◆ TASK INSTRUCTIONS
What you return should match the data word for word, minus the images.

◆ GIVEN INFORMATION

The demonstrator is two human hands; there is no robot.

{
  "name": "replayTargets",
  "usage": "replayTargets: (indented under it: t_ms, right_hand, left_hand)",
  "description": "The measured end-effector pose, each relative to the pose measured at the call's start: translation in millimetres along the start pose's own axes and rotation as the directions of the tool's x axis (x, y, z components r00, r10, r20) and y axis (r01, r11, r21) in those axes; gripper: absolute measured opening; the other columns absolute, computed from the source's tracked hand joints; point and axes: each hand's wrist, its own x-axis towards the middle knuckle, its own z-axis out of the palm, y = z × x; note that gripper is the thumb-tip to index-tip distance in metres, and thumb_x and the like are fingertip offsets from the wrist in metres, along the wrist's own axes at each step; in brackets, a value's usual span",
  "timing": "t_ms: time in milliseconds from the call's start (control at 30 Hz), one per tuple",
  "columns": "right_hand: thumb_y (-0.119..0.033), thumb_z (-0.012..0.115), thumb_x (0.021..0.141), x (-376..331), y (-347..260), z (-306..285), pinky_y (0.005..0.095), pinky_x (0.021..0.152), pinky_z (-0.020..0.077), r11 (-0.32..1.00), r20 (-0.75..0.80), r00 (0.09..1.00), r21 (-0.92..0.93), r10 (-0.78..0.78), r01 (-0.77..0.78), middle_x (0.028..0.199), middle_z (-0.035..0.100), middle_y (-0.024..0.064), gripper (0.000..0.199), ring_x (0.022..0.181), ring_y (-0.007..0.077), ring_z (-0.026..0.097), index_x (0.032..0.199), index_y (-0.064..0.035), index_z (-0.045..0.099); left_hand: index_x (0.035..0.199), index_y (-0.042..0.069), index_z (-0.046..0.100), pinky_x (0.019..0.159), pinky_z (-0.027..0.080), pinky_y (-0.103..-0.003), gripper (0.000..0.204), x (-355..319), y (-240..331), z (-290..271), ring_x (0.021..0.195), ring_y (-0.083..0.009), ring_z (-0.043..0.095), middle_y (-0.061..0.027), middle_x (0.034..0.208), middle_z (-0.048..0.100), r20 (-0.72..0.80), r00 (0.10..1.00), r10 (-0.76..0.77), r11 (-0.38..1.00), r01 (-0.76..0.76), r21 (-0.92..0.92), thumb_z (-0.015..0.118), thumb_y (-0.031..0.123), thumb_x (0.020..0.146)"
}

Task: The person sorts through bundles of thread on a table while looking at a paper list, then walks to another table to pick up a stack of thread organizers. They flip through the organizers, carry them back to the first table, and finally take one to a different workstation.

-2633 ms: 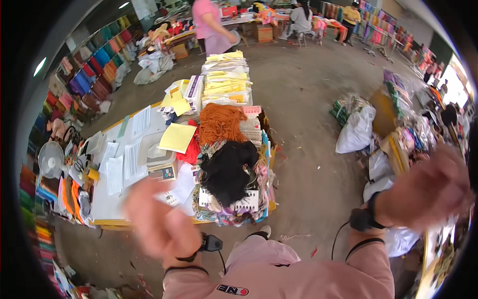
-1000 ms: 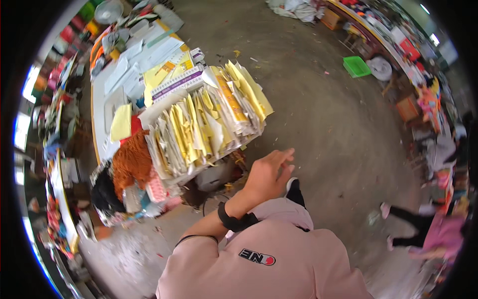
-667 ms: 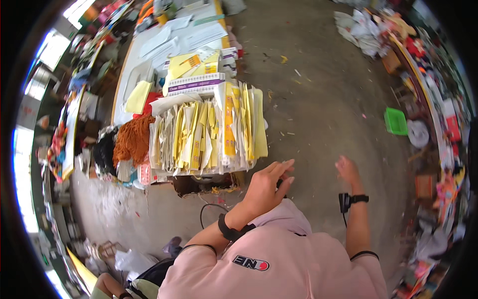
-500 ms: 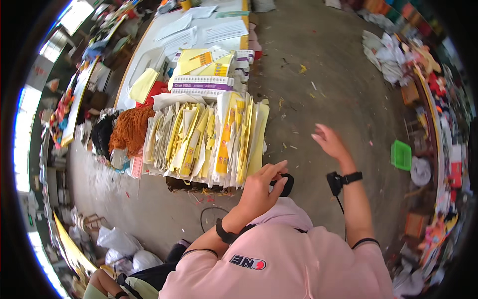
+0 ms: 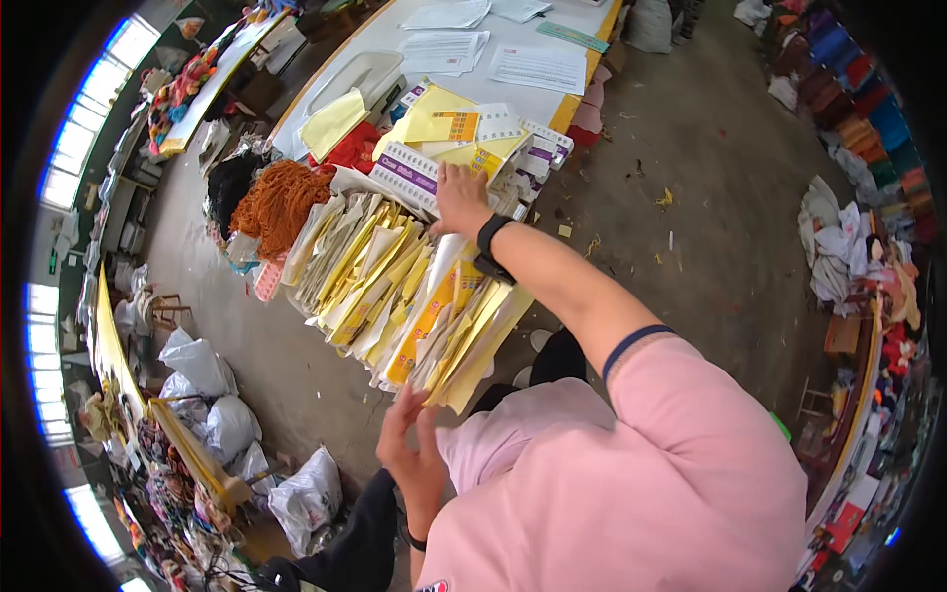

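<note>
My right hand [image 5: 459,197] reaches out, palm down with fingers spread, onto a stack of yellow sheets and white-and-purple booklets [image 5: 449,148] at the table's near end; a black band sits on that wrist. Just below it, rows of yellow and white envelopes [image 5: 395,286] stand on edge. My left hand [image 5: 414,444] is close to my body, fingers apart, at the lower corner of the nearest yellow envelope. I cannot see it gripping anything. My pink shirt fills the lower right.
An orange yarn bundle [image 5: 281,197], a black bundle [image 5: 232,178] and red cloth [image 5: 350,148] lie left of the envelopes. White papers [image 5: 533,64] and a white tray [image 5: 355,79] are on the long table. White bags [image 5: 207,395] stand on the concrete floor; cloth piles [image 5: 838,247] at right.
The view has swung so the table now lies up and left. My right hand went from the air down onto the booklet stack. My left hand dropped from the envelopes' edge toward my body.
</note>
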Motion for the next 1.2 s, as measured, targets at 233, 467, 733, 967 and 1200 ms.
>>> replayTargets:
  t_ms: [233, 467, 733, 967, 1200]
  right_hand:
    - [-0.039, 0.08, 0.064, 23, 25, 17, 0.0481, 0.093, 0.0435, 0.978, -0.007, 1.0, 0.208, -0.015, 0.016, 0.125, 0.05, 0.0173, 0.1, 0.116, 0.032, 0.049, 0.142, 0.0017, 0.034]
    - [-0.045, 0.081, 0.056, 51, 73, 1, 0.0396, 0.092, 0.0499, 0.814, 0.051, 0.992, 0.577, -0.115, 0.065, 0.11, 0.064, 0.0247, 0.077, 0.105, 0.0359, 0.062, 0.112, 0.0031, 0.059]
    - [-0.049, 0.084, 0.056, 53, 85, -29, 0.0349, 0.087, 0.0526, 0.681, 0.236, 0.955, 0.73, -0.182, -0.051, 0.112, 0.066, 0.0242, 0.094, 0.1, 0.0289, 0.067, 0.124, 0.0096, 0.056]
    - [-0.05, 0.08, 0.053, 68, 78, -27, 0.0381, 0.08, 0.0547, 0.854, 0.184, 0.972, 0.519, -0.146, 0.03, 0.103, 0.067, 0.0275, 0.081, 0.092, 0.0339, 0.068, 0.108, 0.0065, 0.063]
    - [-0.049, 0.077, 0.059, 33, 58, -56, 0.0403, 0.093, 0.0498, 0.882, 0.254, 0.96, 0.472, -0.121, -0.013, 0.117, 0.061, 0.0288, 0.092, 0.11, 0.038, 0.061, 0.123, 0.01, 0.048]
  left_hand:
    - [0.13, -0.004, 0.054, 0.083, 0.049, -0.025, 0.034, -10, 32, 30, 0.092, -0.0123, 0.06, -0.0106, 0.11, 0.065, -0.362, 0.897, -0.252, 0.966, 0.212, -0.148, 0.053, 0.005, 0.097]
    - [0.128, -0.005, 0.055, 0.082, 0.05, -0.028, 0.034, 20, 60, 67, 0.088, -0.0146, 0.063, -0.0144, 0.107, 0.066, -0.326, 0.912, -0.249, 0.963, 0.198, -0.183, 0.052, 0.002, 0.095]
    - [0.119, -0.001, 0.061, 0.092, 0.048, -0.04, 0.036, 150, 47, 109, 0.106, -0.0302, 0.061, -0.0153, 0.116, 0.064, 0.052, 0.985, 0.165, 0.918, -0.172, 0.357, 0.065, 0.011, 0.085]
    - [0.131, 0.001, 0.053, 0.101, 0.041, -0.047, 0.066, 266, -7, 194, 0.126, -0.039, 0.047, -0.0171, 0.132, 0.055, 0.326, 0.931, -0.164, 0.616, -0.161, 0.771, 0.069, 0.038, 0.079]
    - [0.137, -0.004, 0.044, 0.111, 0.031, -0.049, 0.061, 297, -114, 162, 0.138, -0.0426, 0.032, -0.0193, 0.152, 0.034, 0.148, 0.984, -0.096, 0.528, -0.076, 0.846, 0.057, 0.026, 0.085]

◆ REPLY
The demonstrator is two human hands; there is no robot.

{
  "name": "replayTargets",
  "usage": "replayTargets: (indented under it: t_ms, right_hand, left_hand)",
  "description": "The measured end-effector pose, each relative to the pose measured at the call's start: translation in millimetres along the start pose's own axes and rotation as the directions of the tool's x axis (x, y, z components r00, r10, r20) and y axis (r01, r11, r21) in those axes; gripper: absolute measured opening; the other columns absolute, computed from the source's tracked hand joints; point and axes: each hand's wrist, its own x-axis towards the middle knuckle, its own z-axis out of the palm, y = z × x; note that gripper is the thumb-tip to index-tip distance in metres, and thumb_x and the like are fingertip offsets from the wrist in metres, along the wrist's own axes at each step; in brackets, a value's usual span",
  "timing": "t_ms: time in milliseconds from the call's start (control at 30 Hz), one per tuple",
  "columns": "right_hand: thumb_y (-0.119..0.033), thumb_z (-0.012..0.115), thumb_x (0.021..0.141), x (-376..331), y (-347..260), z (-306..285), pinky_y (0.005..0.095), pinky_x (0.021..0.152), pinky_z (-0.020..0.077), r11 (-0.32..1.00), r20 (-0.75..0.80), r00 (0.09..1.00), r21 (-0.92..0.93), r10 (-0.78..0.78), r01 (-0.77..0.78), middle_x (0.028..0.199), middle_z (-0.035..0.100), middle_y (-0.024..0.064), gripper (0.000..0.199), ring_x (0.022..0.181), ring_y (-0.007..0.077), ring_z (-0.026..0.097), index_x (0.032..0.199), index_y (-0.064..0.035), index_z (-0.045..0.099); left_hand: index_x (0.035..0.199), index_y (-0.042..0.069), index_z (-0.046..0.100), pinky_x (0.019..0.159), pinky_z (-0.027..0.080), pinky_y (-0.103..-0.003), gripper (0.000..0.204), x (-355..319), y (-240..331), z (-290..271), ring_x (0.021..0.195), ring_y (-0.083..0.009), ring_z (-0.043..0.095), middle_y (-0.061..0.027), middle_x (0.034..0.208), middle_z (-0.048..0.100), r20 (-0.72..0.80), r00 (0.10..1.00), r10 (-0.76..0.77), r11 (-0.38..1.00), r01 (-0.76..0.76), r21 (-0.92..0.92), thumb_z (-0.015..0.118), thumb_y (-0.031..0.123), thumb_x (0.020..0.146)"
}

Task: The person sorts through bundles of thread on a table while looking at a paper list, then walks to another table to pick up a stack of thread organizers. They flip through the organizers, carry them back to the first table, and finally take one to a different workstation.

-2633 ms: 
-1000 ms: 
-667 ms: 
-500 ms: 
+0 ms: 

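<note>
My right hand [image 5: 459,197] reaches out, palm down with fingers spread, onto a stack of yellow sheets and white-and-purple booklets [image 5: 449,148] at the table's near end; a black band sits on that wrist. Just below it, rows of yellow and white envelopes [image 5: 395,286] stand on edge. My left hand [image 5: 414,444] is close to my body, fingers apart, at the lower corner of the nearest yellow envelope. I cannot see it gripping anything. My pink shirt fills the lower right.
An orange yarn bundle [image 5: 281,197], a black bundle [image 5: 232,178] and red cloth [image 5: 350,148] lie left of the envelopes. White papers [image 5: 533,64] and a white tray [image 5: 355,79] are on the long table. White bags [image 5: 207,395] stand on the concrete floor; cloth piles [image 5: 838,247] at right.
The view has swung so the table now lies up and left. My right hand went from the air down onto the booklet stack. My left hand dropped from the envelopes' edge toward my body.
</note>
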Motion for the next 1.2 s, as measured, targets at 233, 467, 733, 967 and 1200 ms.
>>> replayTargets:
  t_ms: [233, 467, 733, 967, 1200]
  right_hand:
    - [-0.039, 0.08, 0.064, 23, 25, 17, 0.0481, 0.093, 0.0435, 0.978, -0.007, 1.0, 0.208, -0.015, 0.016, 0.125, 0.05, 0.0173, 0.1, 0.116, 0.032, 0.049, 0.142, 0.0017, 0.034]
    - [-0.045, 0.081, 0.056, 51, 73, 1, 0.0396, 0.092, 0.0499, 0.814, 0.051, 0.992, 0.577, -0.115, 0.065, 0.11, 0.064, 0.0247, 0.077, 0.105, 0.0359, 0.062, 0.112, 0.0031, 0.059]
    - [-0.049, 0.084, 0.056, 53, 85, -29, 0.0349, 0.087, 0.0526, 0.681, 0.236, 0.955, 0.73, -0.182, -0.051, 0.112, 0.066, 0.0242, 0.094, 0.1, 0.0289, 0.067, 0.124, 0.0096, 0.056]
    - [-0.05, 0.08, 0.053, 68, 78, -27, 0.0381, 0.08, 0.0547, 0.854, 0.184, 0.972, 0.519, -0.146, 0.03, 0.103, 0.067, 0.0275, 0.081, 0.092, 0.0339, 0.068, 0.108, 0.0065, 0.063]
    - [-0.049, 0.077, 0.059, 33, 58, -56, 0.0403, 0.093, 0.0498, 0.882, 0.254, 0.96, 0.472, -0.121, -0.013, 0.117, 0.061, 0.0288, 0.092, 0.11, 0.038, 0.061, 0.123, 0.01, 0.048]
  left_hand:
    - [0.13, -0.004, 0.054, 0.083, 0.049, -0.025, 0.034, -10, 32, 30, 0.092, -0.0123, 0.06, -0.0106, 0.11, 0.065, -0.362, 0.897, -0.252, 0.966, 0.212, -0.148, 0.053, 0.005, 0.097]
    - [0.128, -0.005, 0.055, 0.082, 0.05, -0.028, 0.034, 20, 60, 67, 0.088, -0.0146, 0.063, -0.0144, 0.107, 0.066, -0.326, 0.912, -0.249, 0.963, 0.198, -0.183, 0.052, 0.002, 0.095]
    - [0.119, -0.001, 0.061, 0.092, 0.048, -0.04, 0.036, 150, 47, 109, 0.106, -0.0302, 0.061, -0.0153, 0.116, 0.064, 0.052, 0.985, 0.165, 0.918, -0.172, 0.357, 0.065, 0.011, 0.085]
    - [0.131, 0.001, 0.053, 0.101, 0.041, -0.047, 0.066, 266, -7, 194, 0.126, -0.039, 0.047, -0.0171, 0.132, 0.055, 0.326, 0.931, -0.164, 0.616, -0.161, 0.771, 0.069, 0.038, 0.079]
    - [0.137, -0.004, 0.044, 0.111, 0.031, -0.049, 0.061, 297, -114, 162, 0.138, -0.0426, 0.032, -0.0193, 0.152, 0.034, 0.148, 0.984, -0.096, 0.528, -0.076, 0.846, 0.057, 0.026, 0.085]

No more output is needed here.